Myelodysplastic syndromes are a blood cancersubject in which the blood stem cells in the bone marrow (immature cells) do not produce enough healthy blood cells (white blood cells, red blood cells and platelets). This causes patients to have an accumulation of abnormal cells and a deficit of healthy cells that can lead to infections, anemia and bleeding. In one in three patients, this cancer progresses to acute myeloid leukemia, a much more aggressive hematological cancer.

Current treatments for myelodysplastic syndromes are scarce and of limited efficacy, so researchers are focused on understanding how the disease develops in order to design new therapeutic strategies. "Our group has studied for the first time the gene expression of blood stem cells in a group of patients with myelodysplasia. For that we have reproduced on the laboratory the maturation process of blood stem cells by comparing healthy samples with those of these patients. In the study of 57 donor samples (30 young donors, 8 adult donors and 19 patients with myelodysplasia), we have identified specific alterations of the disease other than those typical of aging," explains Nerea Berastegui, researcher at Cima and first author of article.

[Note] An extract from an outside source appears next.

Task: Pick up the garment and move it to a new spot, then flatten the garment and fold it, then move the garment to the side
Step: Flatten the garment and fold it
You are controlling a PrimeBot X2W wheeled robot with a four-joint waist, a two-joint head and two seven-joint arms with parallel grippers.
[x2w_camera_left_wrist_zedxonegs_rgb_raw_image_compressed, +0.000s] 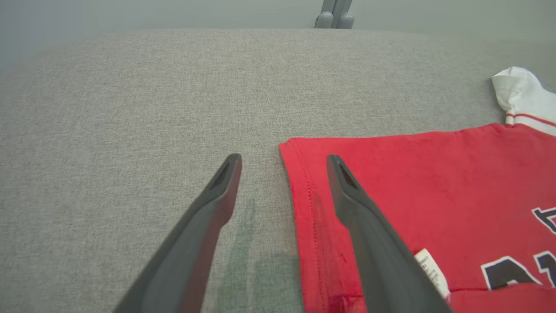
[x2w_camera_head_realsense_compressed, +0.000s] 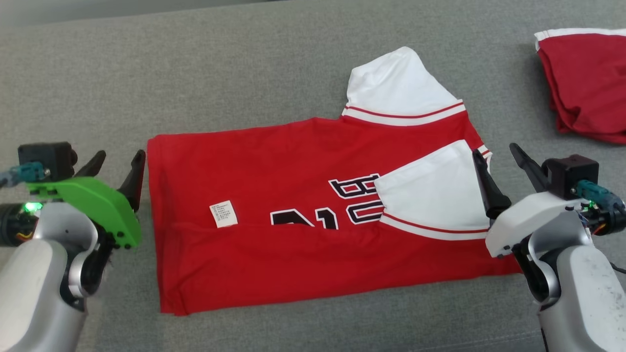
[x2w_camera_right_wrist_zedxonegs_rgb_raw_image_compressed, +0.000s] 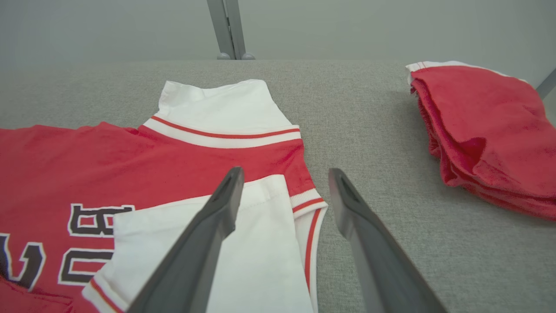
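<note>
The garment (x2w_camera_head_realsense_compressed: 274,181) is a red shirt with white sleeves and black lettering, lying partly folded across the grey surface; its near long edge is folded up over the print and one white sleeve lies across the chest. A white label (x2w_camera_head_realsense_compressed: 223,214) shows on it. My left gripper (x2w_camera_head_realsense_compressed: 117,166) stands open at the shirt's left hem (x2w_camera_left_wrist_zedxonegs_rgb_raw_image_compressed: 299,195), one finger over the red cloth, nothing held. My right gripper (x2w_camera_head_realsense_compressed: 499,166) is open at the shirt's right end, straddling the sleeve's edge (x2w_camera_right_wrist_zedxonegs_rgb_raw_image_compressed: 278,226), holding nothing.
A second red garment (x2w_camera_head_realsense_compressed: 587,88) with white trim lies bunched at the far right, also in the right wrist view (x2w_camera_right_wrist_zedxonegs_rgb_raw_image_compressed: 486,130). The grey fabric surface (x2w_camera_head_realsense_compressed: 195,73) stretches bare beyond the shirt. A metal post (x2w_camera_right_wrist_zedxonegs_rgb_raw_image_compressed: 228,30) rises behind the far edge.
</note>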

DDIT3, potential target for treating anemia

In this detailed analysis, they have also detected that patients with myelodysplasia have altered a protein involved in the training of red blood cells, a blood cell manager that transports oxygen through the body and whose deficiency is associated with the anemia typical of this cancer. "We have discovered that these patients have altered levels of the transcription factor DDIT3 in blood stem cells and that this alteration could be manager of the abnormal production of red blood cells (dyserythropoiesis)," says Teresa Ezponda, researcher at Cima and lead author of the study.

Combining artificial intelligence with flow cytometry and cutting-edge mass sequencing technologies, the researchers have succeeded in reversing this alteration and restoring normal production of these cells. "These results identify DDIT3 as a driver of dyserythropoiesis and a potential therapeutic target to restore the inefficient maturation process of blood stem cells to red blood cells, the cause of the anemia that characterizes patients with myelodysplastic syndrome. This finding allows us to go deeper into the knowledge of this disease and offers a possible therapeutic target that could be used to treat the anemia suffered by many of these patients", concludes Felipe Prósper, researcher of Cima and co-director of the Hematology Department of the Clínica Universidad de Navarra, also lead author of article.

This work has been supported by high school de Salud Carlos III, the Government of Navarra, La Caixa Foundation, Cancer Research UK, the Scientific Foundation of the AECC AIRC under the Accelerator Award Program, co-funded by FEDER 'A way of doing Europe', among other institutions.